## ACTIVITY
Give the count of lines in the data that include "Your", with no other words.

Segment Start: MATERIAL SUPPLIED

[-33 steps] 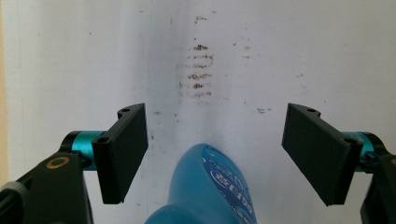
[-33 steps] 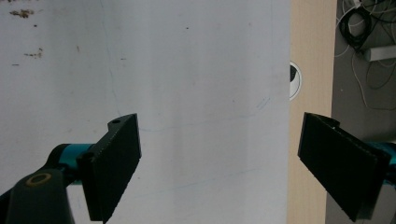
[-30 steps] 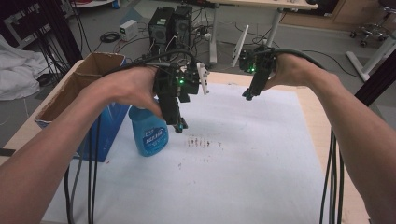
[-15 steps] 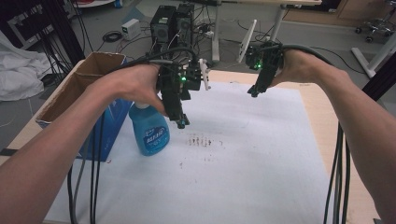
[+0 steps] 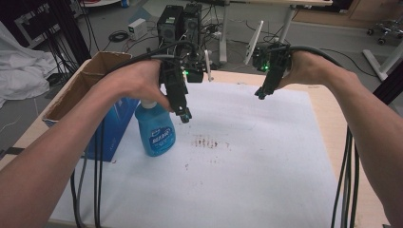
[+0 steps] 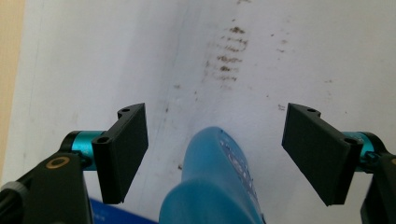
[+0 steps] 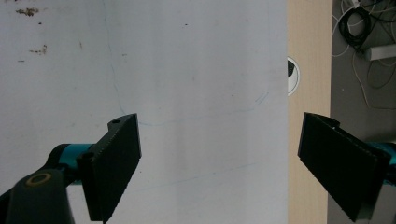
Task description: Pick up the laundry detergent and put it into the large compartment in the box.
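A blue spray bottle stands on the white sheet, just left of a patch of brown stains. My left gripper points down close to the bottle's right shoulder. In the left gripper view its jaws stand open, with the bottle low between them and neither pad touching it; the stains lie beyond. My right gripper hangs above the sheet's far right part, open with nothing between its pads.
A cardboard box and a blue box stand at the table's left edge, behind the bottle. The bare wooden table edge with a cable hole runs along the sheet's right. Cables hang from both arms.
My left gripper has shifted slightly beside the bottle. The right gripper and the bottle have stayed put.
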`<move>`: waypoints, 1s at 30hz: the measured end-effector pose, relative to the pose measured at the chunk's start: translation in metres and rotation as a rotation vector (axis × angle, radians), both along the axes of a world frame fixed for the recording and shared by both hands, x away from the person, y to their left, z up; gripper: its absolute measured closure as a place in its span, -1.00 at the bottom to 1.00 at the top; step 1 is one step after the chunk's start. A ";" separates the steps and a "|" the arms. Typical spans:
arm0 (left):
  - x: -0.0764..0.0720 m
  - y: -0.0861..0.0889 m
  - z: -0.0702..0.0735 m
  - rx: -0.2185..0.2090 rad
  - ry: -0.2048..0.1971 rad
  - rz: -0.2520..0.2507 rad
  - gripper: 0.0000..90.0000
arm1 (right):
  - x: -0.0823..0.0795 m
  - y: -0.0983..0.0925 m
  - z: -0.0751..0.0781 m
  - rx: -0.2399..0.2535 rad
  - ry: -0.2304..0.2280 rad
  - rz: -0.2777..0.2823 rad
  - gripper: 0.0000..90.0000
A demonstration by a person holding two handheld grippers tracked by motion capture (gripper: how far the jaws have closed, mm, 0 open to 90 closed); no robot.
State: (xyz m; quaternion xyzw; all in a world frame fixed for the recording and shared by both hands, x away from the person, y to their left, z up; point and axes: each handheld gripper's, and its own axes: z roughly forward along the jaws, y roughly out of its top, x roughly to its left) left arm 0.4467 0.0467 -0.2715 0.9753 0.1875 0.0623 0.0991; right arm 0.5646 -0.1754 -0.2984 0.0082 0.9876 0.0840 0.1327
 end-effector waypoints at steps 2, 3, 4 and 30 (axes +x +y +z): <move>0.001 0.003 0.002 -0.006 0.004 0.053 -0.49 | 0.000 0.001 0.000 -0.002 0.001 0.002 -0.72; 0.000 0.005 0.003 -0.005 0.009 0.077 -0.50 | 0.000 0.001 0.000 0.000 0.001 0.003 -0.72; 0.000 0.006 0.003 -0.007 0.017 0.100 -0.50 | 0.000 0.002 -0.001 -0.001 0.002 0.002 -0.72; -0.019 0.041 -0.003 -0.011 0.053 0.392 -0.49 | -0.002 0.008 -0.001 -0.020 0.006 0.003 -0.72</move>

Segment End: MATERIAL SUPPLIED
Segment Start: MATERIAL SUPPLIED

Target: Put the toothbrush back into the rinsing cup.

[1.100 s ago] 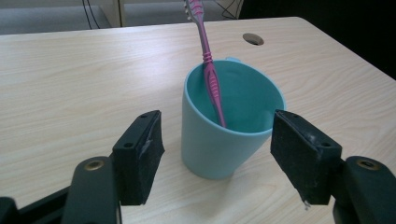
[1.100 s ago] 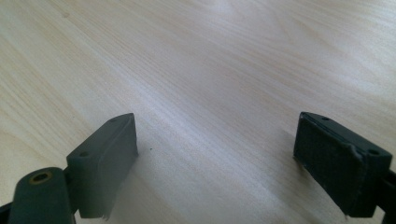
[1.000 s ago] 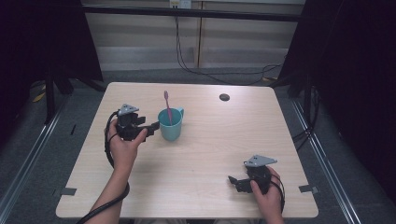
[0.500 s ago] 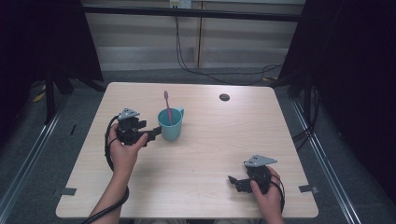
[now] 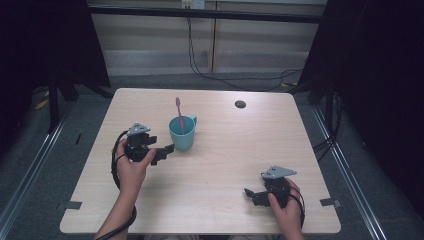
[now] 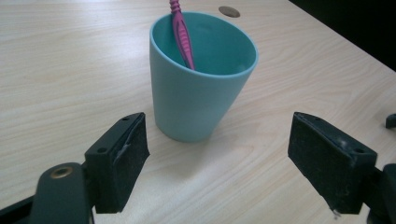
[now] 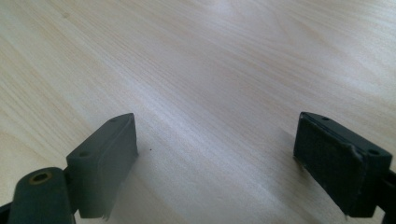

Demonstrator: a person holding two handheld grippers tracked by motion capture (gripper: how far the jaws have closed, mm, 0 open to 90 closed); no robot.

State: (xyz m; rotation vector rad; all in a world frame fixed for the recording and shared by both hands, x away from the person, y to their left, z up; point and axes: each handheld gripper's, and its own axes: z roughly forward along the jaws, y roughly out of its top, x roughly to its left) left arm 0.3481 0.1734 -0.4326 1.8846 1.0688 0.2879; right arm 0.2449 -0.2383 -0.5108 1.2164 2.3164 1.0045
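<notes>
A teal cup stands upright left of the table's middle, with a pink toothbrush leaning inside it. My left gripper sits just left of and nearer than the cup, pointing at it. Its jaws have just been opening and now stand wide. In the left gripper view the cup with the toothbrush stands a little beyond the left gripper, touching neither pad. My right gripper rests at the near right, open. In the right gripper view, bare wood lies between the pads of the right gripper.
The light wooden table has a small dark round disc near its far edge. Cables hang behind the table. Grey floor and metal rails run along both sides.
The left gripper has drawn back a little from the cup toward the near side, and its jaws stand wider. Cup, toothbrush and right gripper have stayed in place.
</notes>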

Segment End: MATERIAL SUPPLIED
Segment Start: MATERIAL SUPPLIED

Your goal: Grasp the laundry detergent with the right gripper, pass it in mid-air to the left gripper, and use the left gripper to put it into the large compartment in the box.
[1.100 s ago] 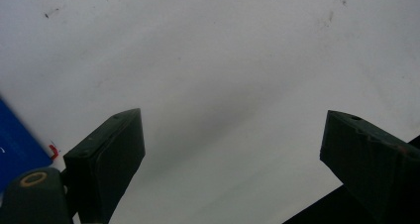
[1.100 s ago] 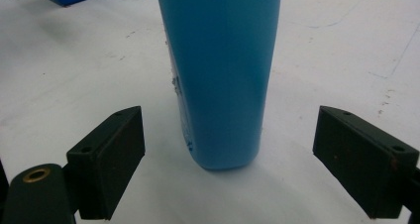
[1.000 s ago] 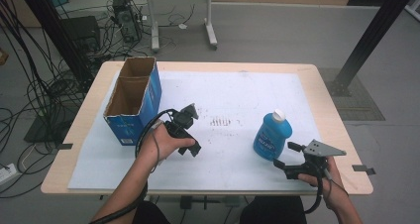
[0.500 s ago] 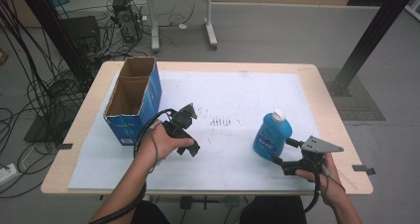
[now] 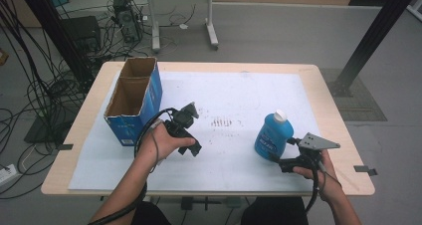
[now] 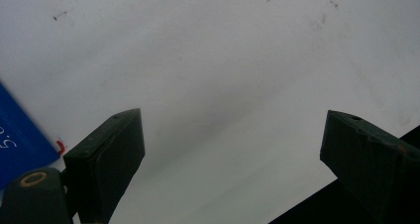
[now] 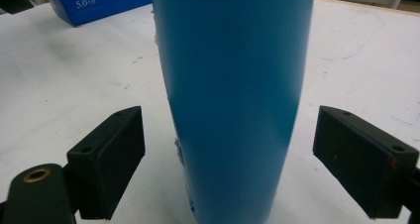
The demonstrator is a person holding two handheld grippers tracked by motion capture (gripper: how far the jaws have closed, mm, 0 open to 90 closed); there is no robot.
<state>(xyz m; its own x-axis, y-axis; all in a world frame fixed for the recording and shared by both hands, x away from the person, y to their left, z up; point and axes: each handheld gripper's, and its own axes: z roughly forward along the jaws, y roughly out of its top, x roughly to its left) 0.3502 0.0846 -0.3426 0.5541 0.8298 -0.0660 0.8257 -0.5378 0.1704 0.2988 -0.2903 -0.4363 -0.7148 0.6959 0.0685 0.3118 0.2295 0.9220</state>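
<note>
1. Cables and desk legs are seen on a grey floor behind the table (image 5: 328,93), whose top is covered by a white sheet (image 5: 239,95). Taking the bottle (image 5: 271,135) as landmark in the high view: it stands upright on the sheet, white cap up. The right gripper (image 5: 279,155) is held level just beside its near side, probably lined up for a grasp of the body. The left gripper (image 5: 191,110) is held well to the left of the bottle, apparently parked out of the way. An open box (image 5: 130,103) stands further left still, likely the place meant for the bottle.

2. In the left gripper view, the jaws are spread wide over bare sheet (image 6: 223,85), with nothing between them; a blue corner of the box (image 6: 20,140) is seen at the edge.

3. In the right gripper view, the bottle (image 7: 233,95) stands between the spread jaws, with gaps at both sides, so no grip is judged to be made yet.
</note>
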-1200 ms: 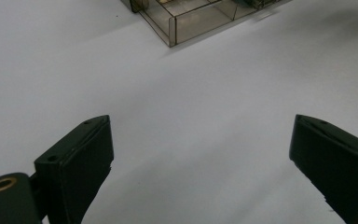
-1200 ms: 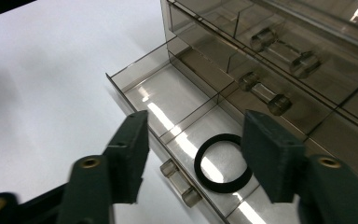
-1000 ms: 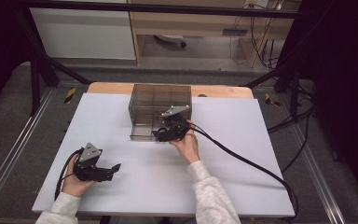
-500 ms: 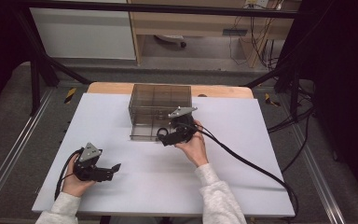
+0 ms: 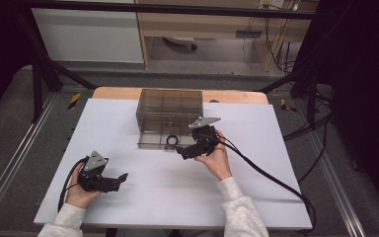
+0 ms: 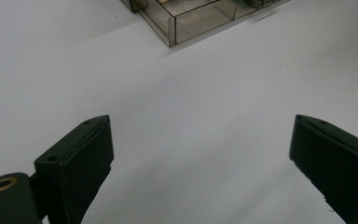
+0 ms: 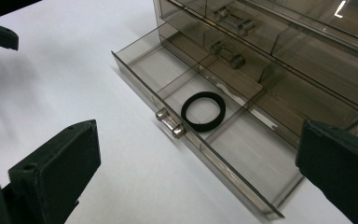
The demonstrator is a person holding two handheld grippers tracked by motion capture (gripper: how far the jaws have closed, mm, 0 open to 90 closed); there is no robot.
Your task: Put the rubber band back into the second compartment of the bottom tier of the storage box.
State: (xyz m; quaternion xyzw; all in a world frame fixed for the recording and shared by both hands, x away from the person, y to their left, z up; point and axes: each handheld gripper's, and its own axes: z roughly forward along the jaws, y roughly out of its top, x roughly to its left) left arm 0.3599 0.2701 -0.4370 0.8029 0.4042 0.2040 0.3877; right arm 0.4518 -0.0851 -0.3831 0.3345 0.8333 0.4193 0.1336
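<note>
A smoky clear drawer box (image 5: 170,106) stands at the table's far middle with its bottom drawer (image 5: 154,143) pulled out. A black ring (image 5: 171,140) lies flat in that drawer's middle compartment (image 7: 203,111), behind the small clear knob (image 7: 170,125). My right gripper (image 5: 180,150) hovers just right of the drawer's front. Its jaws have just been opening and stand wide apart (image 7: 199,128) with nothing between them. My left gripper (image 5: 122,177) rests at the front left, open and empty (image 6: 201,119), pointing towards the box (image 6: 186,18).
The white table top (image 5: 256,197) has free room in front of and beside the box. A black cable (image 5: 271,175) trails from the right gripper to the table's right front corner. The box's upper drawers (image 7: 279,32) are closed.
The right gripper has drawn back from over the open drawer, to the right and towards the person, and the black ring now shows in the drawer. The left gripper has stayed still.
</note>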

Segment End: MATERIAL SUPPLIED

## SOLUTION BELOW
2